YOUR ASSIGNMENT
Leave the pictures out and print, word for word, the lines below from the one with "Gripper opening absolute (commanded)" through the final line.
________________
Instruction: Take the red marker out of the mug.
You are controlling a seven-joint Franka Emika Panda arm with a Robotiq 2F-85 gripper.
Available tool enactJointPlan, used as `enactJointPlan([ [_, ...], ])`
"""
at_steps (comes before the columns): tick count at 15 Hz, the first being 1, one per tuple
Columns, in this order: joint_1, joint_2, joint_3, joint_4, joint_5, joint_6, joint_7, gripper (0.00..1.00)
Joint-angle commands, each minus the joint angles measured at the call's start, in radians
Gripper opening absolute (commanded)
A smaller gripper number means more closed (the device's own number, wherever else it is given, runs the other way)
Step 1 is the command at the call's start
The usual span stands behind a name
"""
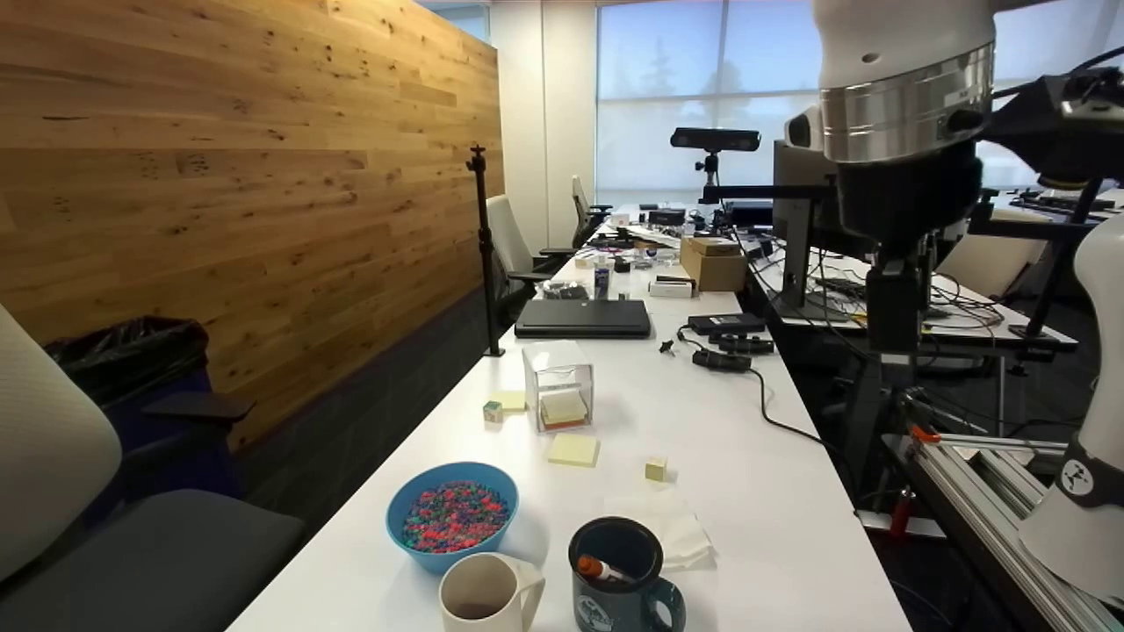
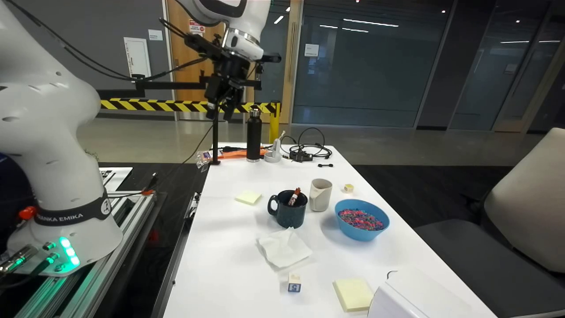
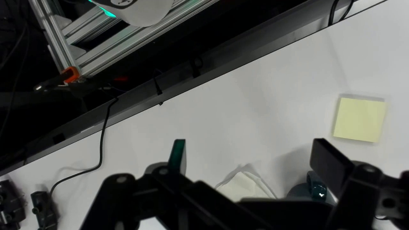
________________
WRITTEN SOLUTION
Gripper opening absolute (commanded)
A smaller gripper number means more closed (the device's own number, wherever else it is given, runs the other way)
Step 1 is the command at the call's start
The usual span stands behind a name
"""

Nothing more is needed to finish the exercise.